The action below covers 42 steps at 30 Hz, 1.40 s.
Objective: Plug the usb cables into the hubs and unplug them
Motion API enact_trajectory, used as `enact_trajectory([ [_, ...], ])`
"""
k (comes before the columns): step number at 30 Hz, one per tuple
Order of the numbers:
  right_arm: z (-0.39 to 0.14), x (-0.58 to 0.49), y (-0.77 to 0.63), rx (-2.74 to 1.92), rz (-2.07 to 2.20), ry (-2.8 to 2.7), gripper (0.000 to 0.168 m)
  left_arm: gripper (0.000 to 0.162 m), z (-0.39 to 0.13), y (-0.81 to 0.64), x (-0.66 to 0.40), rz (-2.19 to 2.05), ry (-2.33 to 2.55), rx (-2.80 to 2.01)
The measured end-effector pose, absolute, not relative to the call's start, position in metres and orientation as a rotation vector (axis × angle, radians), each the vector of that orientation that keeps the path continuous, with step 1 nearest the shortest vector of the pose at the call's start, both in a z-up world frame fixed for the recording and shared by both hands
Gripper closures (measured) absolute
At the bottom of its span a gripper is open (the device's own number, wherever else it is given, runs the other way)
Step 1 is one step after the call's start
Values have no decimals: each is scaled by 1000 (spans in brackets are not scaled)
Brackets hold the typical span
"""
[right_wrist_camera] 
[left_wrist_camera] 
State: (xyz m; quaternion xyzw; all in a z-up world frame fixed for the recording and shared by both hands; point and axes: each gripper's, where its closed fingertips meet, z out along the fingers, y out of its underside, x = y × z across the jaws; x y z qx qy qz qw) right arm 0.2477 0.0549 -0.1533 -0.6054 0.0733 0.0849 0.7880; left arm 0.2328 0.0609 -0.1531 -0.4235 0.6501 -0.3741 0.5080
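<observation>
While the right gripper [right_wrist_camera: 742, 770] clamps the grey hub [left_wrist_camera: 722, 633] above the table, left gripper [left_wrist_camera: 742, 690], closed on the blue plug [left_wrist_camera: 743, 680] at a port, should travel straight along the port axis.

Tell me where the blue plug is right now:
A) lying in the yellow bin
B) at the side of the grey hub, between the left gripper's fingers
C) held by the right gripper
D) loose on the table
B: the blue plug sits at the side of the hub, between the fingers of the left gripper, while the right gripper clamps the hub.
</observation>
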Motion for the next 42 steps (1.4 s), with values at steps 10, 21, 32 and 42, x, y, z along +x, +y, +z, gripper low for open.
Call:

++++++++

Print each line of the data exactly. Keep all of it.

*Reply to the task*
The action below covers 42 steps at 30 Hz, 1.40 s.
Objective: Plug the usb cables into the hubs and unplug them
Motion API enact_trajectory, used as `enact_trajectory([ [_, ...], ])`
"""
k (comes before the columns): step number at 30 Hz, one per tuple
Order of the numbers:
  right_arm: z (-0.39 to 0.14), x (-0.58 to 0.49), y (-0.77 to 0.63), rx (-2.74 to 1.92), rz (-2.07 to 2.20), ry (-2.8 to 2.7), gripper (0.000 to 0.168 m)
  left_arm: gripper (0.000 to 0.162 m), z (-0.39 to 0.13), y (-0.81 to 0.64), x (-0.66 to 0.40), rz (-2.19 to 2.05), ry (-2.33 to 2.55), rx (-2.80 to 2.01)
The measured end-effector pose, absolute, not relative to the call's start, position in metres and orientation as a rotation vector (axis × angle, radians), each the vector of that orientation that keeps the path continuous, with step 1 nearest the shortest vector of the pose at the call's start, both in a z-up world frame fixed for the recording and shared by both hands
Gripper closures (measured) absolute
At the bottom of its span a gripper is open (the device's own number, wherever else it is given, runs the other way)
Step 1 is one step after the call's start
Values have no decimals: each is scaled by 1000 (spans in brackets are not scaled)
Brackets hold the typical span
"""
[right_wrist_camera] 
[left_wrist_camera] 
State: (xyz m; quaternion xyzw; all in a z-up world frame fixed for the recording and shared by both hands; point and axes: each gripper's, where its closed fingertips meet, z out along the fingers, y out of its underside, x = y × z across the jaws; x y z qx qy qz qw) right arm 0.2477 0.0549 -0.1533 -0.6054 0.0733 0.0849 0.7880; left arm 0.2328 0.0609 -0.1531 -0.4235 0.6501 -0.3741 0.5080
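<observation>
While the right gripper [right_wrist_camera: 742, 770] clamps the grey hub [left_wrist_camera: 722, 633] above the table, left gripper [left_wrist_camera: 742, 690], closed on the blue plug [left_wrist_camera: 743, 680] at a port, should travel straight along the port axis.

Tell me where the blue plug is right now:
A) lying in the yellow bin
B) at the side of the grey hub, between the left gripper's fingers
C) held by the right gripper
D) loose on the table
B: the blue plug sits at the side of the hub, between the fingers of the left gripper, while the right gripper clamps the hub.
</observation>
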Motion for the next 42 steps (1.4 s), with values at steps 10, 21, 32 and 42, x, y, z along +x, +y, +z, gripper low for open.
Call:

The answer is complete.